BEGIN Dataset extract

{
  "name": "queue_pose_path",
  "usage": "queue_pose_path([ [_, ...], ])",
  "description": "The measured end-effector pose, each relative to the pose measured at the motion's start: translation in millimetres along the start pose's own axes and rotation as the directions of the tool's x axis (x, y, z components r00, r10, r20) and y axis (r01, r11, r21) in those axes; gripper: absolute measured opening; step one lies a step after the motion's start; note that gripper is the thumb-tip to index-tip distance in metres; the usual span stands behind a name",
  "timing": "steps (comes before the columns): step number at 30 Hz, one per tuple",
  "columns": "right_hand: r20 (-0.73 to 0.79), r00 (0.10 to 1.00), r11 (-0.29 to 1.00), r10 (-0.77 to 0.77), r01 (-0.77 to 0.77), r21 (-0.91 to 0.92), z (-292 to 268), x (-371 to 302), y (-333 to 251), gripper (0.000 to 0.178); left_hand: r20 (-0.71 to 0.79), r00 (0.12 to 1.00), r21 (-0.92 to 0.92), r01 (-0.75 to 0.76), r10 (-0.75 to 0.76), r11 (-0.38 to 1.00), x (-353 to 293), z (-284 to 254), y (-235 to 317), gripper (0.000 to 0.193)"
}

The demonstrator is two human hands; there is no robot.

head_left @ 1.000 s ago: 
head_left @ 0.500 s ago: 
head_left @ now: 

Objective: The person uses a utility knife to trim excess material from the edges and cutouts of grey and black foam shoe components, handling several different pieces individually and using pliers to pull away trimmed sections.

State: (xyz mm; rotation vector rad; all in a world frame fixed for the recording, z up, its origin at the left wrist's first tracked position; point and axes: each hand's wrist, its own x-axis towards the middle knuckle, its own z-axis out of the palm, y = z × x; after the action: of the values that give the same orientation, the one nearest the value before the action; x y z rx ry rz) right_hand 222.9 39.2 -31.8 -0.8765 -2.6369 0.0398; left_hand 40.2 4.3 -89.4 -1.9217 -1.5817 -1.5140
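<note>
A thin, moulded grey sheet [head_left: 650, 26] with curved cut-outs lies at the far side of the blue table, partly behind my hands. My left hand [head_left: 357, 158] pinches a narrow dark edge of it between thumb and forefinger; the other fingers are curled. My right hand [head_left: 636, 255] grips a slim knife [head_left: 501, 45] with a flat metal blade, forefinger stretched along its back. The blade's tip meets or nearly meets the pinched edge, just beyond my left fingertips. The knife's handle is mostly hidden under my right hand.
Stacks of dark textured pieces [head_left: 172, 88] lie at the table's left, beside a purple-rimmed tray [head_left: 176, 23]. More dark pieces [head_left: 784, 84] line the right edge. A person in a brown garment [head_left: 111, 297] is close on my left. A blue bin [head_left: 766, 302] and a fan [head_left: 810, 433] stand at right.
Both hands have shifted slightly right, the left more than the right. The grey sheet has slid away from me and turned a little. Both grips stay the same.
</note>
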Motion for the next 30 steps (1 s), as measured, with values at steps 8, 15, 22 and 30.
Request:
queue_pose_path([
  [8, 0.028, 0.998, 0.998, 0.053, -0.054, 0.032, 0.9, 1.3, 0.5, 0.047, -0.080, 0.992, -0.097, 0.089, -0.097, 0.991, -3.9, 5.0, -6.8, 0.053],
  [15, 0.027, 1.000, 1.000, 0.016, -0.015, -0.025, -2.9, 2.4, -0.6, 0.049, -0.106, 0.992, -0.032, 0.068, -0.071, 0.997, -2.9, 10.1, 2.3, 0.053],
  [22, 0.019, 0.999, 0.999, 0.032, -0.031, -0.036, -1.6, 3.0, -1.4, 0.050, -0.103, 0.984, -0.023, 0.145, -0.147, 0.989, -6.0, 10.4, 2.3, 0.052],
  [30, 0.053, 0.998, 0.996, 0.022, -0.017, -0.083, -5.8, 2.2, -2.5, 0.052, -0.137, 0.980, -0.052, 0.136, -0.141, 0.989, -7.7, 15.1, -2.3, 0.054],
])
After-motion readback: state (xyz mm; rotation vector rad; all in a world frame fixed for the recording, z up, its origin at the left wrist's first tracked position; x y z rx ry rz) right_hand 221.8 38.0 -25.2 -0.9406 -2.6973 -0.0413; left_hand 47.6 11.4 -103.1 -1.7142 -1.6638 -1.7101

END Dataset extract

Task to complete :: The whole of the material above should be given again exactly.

Output ::
{
  "name": "queue_pose_path",
  "usage": "queue_pose_path([ [_, ...], ])",
  "description": "The measured end-effector pose, each relative to the pose measured at the motion's start: translation in millimetres along the start pose's own axes and rotation as the directions of the tool's x axis (x, y, z components r00, r10, r20) and y axis (r01, r11, r21) in those axes; gripper: absolute measured opening; step one lies a step after the motion's start; note that gripper is the thumb-tip to index-tip distance in metres; the usual span stands behind a name",
  "timing": "steps (comes before the columns): step number at 30 Hz, one per tuple",
  "columns": "right_hand: r20 (-0.73 to 0.79), r00 (0.10 to 1.00), r11 (-0.29 to 1.00), r10 (-0.77 to 0.77), r01 (-0.77 to 0.77), r21 (-0.91 to 0.92), z (-292 to 268), x (-371 to 302), y (-333 to 251), gripper (0.000 to 0.178); left_hand: r20 (-0.71 to 0.79), r00 (0.12 to 1.00), r21 (-0.92 to 0.92), r01 (-0.75 to 0.76), r10 (-0.75 to 0.76), r11 (-0.38 to 1.00), x (-353 to 293), z (-284 to 254), y (-235 to 317), gripper (0.000 to 0.193)"
}

The demonstrator is two human hands; there is no robot.

head_left @ 1.000 s ago: 
head_left @ 0.500 s ago: 
head_left @ now: 

Objective: The person uses a utility knife to trim excess material from the edges and cutouts of grey and black foam shoe components, handling several different pieces individually and using pliers to pull away trimmed sections.

State: (xyz mm; rotation vector rad; all in a world frame fixed for the recording, z up, its origin at the left wrist's first tracked position; point and axes: each hand's wrist, its own x-axis towards the middle knuckle, its own z-axis out of the palm, y = z × x; after the action: of the values that give the same orientation, the one nearest the value before the action; x y z rx ry rz) right_hand 222.9 39.2 -31.8 -0.8765 -2.6369 0.0398; left_hand 40.2 4.3 -89.4 -1.9217 -1.5817 -1.5140
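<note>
A thin, moulded grey sheet [head_left: 650, 26] with curved cut-outs lies at the far side of the blue table, partly behind my hands. My left hand [head_left: 357, 158] pinches a narrow dark edge of it between thumb and forefinger; the other fingers are curled. My right hand [head_left: 636, 255] grips a slim knife [head_left: 501, 45] with a flat metal blade, forefinger stretched along its back. The blade's tip meets or nearly meets the pinched edge, just beyond my left fingertips. The knife's handle is mostly hidden under my right hand.
Stacks of dark textured pieces [head_left: 172, 88] lie at the table's left, beside a purple-rimmed tray [head_left: 176, 23]. More dark pieces [head_left: 784, 84] line the right edge. A person in a brown garment [head_left: 111, 297] is close on my left. A blue bin [head_left: 766, 302] and a fan [head_left: 810, 433] stand at right.
Both hands have shifted slightly right, the left more than the right. The grey sheet has slid away from me and turned a little. Both grips stay the same.
</note>
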Motion for the next 30 steps (1 s), as measured, with values at steps 8, 15, 22 and 30.
Request:
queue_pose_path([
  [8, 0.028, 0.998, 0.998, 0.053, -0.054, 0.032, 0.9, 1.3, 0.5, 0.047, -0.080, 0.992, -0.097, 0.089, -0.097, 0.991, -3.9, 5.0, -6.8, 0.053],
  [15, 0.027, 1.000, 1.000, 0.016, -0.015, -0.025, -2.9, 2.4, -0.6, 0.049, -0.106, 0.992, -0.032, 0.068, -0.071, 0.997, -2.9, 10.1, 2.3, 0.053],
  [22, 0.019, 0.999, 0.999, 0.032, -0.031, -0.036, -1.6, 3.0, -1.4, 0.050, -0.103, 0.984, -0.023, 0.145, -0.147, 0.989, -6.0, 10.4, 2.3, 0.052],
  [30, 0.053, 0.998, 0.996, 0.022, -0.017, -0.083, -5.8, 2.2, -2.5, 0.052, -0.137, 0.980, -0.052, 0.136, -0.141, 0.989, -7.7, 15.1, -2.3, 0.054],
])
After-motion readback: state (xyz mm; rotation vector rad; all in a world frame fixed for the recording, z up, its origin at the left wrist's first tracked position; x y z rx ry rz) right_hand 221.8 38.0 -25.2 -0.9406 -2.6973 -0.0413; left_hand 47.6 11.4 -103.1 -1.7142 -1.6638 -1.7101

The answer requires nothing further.